WORK TASK: Keep to one stretch of the data below, the lines from the one with "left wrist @" up to and including the one with "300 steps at", and return that stretch exactly.

Records from a dataset:
■ ■ ■ ■

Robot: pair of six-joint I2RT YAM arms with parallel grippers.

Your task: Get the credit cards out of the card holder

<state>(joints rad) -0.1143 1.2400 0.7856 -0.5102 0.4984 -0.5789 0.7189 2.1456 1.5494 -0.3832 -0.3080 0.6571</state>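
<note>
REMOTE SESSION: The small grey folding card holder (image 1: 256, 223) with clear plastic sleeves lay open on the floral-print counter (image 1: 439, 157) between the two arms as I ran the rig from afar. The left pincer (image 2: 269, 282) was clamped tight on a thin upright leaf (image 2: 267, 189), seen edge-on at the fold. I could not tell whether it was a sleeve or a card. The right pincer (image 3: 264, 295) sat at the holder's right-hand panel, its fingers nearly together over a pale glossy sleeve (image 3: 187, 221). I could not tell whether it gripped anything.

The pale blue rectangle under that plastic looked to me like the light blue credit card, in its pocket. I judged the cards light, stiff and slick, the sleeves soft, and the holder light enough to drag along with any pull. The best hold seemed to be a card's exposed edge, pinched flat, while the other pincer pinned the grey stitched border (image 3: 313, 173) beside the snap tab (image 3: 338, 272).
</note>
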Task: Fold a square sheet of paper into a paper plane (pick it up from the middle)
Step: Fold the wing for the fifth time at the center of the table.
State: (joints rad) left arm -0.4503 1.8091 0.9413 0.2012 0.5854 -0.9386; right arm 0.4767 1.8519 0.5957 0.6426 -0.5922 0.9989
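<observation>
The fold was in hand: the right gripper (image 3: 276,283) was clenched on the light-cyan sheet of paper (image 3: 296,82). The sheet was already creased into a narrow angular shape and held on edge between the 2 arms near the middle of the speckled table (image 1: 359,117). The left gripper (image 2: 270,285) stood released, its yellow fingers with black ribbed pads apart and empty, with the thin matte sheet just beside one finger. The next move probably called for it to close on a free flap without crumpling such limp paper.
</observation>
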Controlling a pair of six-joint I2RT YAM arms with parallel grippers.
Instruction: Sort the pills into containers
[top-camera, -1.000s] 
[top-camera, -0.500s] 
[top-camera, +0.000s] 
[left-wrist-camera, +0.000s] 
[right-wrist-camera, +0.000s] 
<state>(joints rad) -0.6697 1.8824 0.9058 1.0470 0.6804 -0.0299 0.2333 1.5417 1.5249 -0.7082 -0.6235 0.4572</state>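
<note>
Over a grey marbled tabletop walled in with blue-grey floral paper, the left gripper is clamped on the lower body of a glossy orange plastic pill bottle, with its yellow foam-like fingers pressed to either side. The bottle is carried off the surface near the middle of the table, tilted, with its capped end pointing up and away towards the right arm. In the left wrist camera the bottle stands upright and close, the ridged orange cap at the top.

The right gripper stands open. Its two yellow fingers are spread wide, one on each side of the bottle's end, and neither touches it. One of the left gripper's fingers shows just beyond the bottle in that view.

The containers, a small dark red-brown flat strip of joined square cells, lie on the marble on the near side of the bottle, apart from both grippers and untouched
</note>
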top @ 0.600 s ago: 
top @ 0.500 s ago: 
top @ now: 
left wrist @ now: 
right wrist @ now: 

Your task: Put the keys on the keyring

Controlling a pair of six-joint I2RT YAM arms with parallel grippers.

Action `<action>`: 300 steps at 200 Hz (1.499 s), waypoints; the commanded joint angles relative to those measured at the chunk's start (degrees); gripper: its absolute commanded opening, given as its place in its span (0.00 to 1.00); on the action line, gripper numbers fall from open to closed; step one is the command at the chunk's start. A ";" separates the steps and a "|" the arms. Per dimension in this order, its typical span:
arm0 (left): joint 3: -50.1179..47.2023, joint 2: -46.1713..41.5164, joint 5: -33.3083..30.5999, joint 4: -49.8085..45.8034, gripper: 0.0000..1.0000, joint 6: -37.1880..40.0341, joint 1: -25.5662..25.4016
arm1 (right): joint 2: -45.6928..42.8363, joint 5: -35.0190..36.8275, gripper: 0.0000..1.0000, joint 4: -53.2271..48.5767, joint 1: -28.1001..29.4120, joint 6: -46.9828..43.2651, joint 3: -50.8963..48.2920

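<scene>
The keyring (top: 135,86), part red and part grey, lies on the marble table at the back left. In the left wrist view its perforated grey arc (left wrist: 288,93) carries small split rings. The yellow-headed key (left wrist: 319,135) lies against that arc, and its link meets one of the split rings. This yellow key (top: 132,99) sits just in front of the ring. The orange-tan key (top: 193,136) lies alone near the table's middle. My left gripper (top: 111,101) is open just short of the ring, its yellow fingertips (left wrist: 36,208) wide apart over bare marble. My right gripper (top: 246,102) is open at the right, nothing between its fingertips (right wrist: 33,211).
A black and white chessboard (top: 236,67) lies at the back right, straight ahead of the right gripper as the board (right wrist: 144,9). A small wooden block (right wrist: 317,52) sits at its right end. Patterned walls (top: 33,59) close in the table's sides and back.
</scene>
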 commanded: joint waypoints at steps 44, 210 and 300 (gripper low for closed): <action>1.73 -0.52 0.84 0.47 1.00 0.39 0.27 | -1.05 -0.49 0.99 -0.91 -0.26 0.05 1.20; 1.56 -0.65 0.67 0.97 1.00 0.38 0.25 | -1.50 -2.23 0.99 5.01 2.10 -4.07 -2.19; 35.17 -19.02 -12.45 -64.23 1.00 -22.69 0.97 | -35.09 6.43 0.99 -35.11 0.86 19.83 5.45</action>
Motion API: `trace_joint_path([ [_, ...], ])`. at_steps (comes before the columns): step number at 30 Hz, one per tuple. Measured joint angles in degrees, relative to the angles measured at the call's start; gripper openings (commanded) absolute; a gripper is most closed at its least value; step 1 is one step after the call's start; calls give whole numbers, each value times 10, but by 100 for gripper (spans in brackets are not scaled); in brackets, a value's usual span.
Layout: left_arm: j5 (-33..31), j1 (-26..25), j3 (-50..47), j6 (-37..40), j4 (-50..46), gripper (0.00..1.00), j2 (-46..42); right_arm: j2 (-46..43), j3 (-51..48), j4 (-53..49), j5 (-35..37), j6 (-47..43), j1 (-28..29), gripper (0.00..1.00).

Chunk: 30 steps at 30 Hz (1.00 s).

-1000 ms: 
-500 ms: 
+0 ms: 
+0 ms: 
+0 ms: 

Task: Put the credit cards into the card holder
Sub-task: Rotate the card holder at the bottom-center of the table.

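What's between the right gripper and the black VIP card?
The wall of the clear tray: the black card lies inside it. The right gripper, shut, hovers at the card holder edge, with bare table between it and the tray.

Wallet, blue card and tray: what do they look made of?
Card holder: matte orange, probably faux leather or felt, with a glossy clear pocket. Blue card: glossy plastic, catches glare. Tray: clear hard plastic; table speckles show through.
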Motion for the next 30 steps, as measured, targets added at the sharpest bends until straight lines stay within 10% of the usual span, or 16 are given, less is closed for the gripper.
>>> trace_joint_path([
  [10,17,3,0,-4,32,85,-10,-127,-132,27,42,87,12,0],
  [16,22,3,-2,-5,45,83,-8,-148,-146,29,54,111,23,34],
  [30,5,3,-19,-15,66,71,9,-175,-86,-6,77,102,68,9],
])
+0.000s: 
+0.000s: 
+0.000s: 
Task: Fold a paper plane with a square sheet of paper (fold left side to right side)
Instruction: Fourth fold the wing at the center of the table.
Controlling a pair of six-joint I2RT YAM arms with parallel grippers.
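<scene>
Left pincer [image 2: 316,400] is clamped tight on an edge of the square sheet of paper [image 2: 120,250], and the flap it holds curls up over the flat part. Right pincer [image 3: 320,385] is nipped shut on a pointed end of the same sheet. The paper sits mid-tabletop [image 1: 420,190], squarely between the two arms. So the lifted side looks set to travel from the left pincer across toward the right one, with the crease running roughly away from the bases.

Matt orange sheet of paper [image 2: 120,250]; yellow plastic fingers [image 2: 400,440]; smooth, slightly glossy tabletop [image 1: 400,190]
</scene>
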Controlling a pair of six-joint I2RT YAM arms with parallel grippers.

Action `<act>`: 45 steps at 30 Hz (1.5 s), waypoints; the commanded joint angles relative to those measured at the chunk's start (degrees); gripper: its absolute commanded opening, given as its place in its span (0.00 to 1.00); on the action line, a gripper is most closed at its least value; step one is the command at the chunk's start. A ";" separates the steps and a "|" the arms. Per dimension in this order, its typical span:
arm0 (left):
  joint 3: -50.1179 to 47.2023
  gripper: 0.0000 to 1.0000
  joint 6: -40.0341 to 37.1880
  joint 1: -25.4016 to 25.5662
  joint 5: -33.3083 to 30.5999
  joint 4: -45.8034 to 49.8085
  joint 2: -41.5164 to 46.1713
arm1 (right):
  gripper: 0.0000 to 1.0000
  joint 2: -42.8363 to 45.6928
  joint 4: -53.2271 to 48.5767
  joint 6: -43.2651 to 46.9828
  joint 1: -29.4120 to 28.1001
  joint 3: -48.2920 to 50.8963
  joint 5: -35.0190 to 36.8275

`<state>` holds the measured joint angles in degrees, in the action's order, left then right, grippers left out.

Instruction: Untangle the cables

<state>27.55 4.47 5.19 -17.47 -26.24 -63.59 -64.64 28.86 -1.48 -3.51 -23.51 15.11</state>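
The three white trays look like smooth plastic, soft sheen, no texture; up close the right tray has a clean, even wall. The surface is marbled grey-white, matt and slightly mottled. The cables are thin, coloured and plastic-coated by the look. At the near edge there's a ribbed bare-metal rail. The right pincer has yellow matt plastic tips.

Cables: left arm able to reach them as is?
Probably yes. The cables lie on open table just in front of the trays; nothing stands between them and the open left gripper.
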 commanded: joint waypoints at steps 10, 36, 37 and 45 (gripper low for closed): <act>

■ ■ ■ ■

ANSWER BOX:
left wrist @ now: 
right wrist @ now: 

Your task: Put the keys on the keyring

Controlling a pair of six-joint I2RT YAM arms with parallel grippers.

Action `<action>`: 300 steps at 200 Hz (1.499 s), waypoints; the commanded joint angles relative to those measured at the chunk's start (degrees); gripper: its absolute commanded opening, given as its place in its span (0.00 to 1.00); on the action line, gripper numbers fall from open to closed; step one is the command at the chunk's start. A ";" separates the steps and a "|" the arms. Per dimension in this order, its typical span:

The requested output has now been given in full.